Auditoria analisa tamanho do prejuízo
Segundo nota divulgada na terça-feira (13), a avaliação contábil das possíveis perdas está sendo conduzida pela auditoria independente Machado Meyer, com apoio técnico da consultoria Kroll. O BRB destaca possuir patrimônio líquido de R$ 4,5 bilhões e patrimônio de referência de R$ 6,5 bilhões.
Fraude bilionária levou à intervenção
O Banco Master, colocado em liquidação pelo Banco Central, é alvo de investigação da Polícia Federal (PF) por suposta venda de carteiras de crédito sem lastro ao BRB, em esquema que pode alcançar R$ 12 bilhões. A instituição brasiliense figura como credora no processo de liquidação e tenta recuperar os recursos investidos, obedecendo à ordem de prioridades definida pela autoridade monetária.
Tentativa de compra e operação policial
Em março de 2025, o conselho do BRB aprovou a aquisição de 58% do capital do Banco Master por cerca de R$ 2 bilhões.

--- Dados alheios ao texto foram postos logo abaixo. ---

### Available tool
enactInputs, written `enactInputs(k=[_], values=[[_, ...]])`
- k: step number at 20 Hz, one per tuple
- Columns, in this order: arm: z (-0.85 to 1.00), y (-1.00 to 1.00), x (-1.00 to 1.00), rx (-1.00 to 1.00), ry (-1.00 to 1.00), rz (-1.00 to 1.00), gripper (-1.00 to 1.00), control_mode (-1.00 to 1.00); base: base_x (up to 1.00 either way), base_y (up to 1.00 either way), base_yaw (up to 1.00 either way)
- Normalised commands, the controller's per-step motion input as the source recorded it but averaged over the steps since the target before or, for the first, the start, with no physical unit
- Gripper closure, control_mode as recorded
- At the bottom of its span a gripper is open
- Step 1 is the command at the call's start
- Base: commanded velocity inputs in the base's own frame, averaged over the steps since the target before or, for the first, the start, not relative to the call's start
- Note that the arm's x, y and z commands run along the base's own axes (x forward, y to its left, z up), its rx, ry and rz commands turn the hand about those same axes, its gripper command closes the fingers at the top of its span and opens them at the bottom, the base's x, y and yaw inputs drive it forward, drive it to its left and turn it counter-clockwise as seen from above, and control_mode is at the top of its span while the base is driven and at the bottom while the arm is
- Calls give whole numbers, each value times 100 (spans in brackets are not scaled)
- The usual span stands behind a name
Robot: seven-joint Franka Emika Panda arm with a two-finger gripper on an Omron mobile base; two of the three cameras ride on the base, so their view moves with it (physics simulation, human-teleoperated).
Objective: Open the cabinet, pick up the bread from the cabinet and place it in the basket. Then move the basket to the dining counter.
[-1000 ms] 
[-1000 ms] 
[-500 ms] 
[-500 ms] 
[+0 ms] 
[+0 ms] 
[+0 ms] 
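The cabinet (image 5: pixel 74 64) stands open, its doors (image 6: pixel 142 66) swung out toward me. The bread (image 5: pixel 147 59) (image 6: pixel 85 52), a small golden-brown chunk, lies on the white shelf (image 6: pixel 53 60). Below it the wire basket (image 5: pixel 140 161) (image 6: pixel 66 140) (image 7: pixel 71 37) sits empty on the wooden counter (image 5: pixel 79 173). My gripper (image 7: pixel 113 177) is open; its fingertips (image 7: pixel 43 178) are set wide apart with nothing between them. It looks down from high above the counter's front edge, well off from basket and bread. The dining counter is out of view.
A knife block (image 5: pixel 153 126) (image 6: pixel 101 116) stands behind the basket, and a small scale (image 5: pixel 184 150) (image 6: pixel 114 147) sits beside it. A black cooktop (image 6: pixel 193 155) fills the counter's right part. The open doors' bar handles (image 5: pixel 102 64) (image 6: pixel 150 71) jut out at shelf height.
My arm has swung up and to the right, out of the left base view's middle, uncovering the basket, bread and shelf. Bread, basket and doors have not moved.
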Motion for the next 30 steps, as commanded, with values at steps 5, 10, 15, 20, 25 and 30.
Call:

Em setembro do mesmo ano, o banco distrital tentou adquirir parte de uma carteira posteriormente apontada como fraudulenta, o que originou a Operação Compliance Zero.
Nesta quarta-feira, a PF deflagrou a segunda fase da investigação, cumprindo 42 mandados de busca e apreensão nos estados de São Paulo, Bahia, Minas Gerais, Rio Grande do Sul e Rio de Janeiro, além de bloquear R$ 5,7 bilhões em bens de envolvidos.
Contrato de R$ 129 milhões sob escrutínio
Entre as provas reunidas pela PF, foi localizado um contrato que previa o pagamento de R$ 129 milhões à esposa do ministro Alexandre de Moraes, do Supremo Tribunal Federal (STF), no período de três anos. O documento motivou pedidos de abertura de Comissão Parlamentar de Inquérito e de impeachment contra o magistrado.